Between 2021 and 2022, Hannah Ingram-Moore helped to judge awards ceremonies for the Virgin Media O2 Captain Tom Foundation Connector Awards, which included the name of the foundation and its logo on awards plaques. She was paid £18,000 in appearance fees to her family company, Maytrix Group, of which £16,000 went to the Ingram-Moores and £2,000 went to the Captain Tom Foundation.

In February 2022, the Charity Commission announced it would review the charity's accounts. On 30 June 2022, the Charity Commission opened a statutory inquiry into the charity due to questions regarding its financial relationship with members of the Ingram-Moore family.

In July 2023, the Ingram-Moores were ordered to demolish an unauthorised spa building at their Grade II-listed home in Marston Moreteyne, Bedfordshire. The "Captain Tom Foundation Building" had been intended to be used by the Captain Tom Foundation, but plans for the partly constructed building were retrospectively revised to contain a spa pool, shower, toilets and a kitchen. Independent trustees of the Captain Tom Foundation said they were not aware of planning permission sought by the Ingram-Moores in the foundation's name.

In July 2023, the charity said it had stopped taking donations pending the findings of the Charity Commission's inquiry. In October 2023, the Ingram-Moores' barrister stated that the charity was "unlikely to exist" much longer. On 3 July 2024, the Charity Commission verified that the Ingram-Moores had been disqualified from being charity trustees and "from holding an office or employment with senior management functions in charities."

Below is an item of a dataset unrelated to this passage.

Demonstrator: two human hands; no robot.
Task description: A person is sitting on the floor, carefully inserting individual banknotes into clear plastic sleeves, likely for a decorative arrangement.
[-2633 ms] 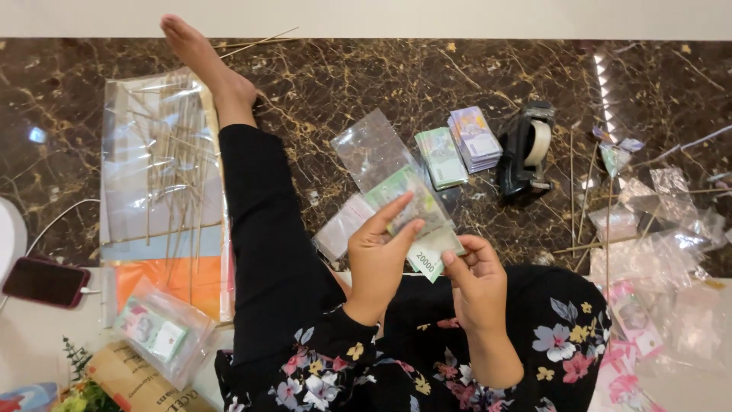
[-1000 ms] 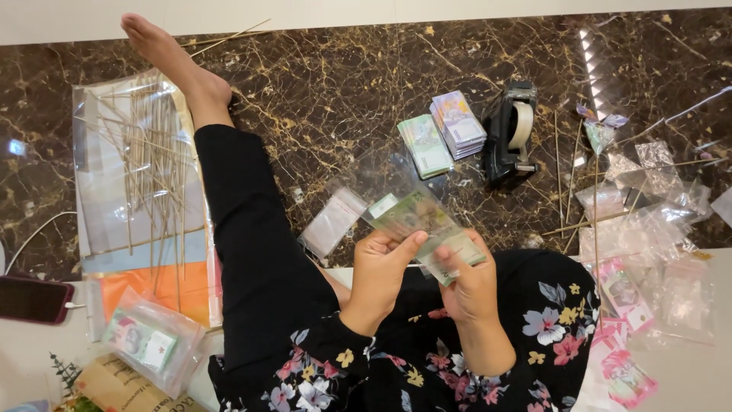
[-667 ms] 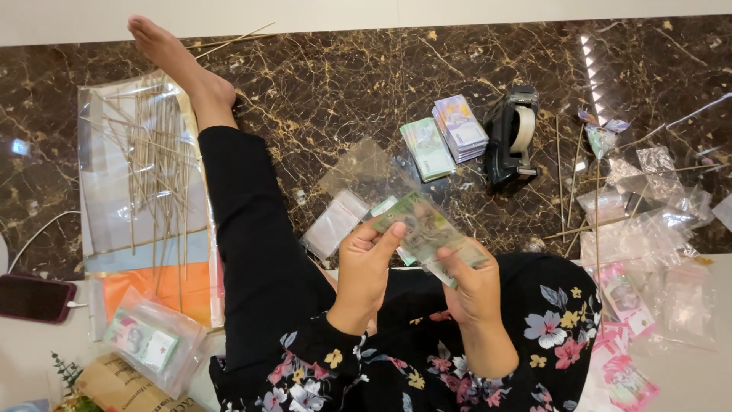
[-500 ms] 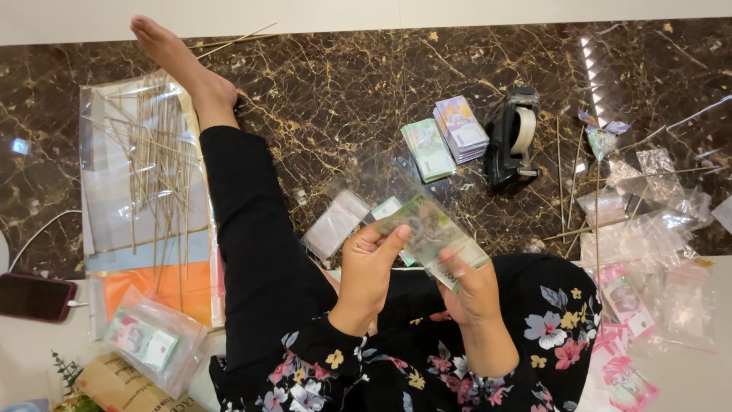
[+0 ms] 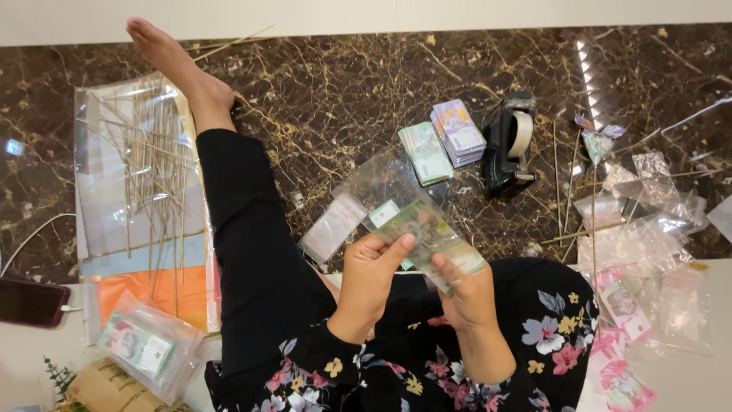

In January 2025, the charity was renamed The 1189808 Foundation.

==Club Nook Limited==

Club Nook Limited, a private company owned by the Ingram-Moores and their two children, owns 11 trademarks related to Moore, including "Captain Tom", "Sir Tom Moore", "Captain Sir Tom", "Captain Tom Moore", "Walk with Tom", "Colonel Tom", "Colonel Tom Moore" and "Tomorrow will be a good day". In 2022, Hannah Ingram-Moore told The Times that "Club Nook has not profited from branded merchandise/memorabilia, that Club Nook has not been paid by the foundation for use of its trademarks and that Club Nook's revenues have been generated by other activities". Club Nook recorded £809,663 in revenue in its first year. In 2023, the family admitted that the vast majority of this income had come from the sale of three books Moore wrote before he died, seemingly in contradiction to a statement Hannah had made to The Times a year earlier. The family kept the Club Nook income, despite the prologue of one of the books and the charity's website stating that the money would support the Captain Tom Foundation.

==Merchandise==

In January 2021, World of Roses began selling a potted Captain Tom Rose, with £2.50 of every rose sold being donated to the Captain Tom Foundation. The rose was withdrawn from sale a year later after the Charity Commission announced it had begun a statutory inquiry into the charity. In April 2021, Otterbeck Distillery began selling Captain Tom Gin for £100 per bottle, with all profits being donated to the Captain Tom Foundation. The gin was withdrawn from sale a year later after a breach of charity law. Timothy Taylor's Havercake Ale was sold with 10p per pint being donated to the Captain Tom Foundation. The children's book One Hundred Reasons to Hope, published by Puffin Books in June 2022, pledged £1 to the Captain Tom Foundation for all hardback books sold in the United Kingdom and Ireland.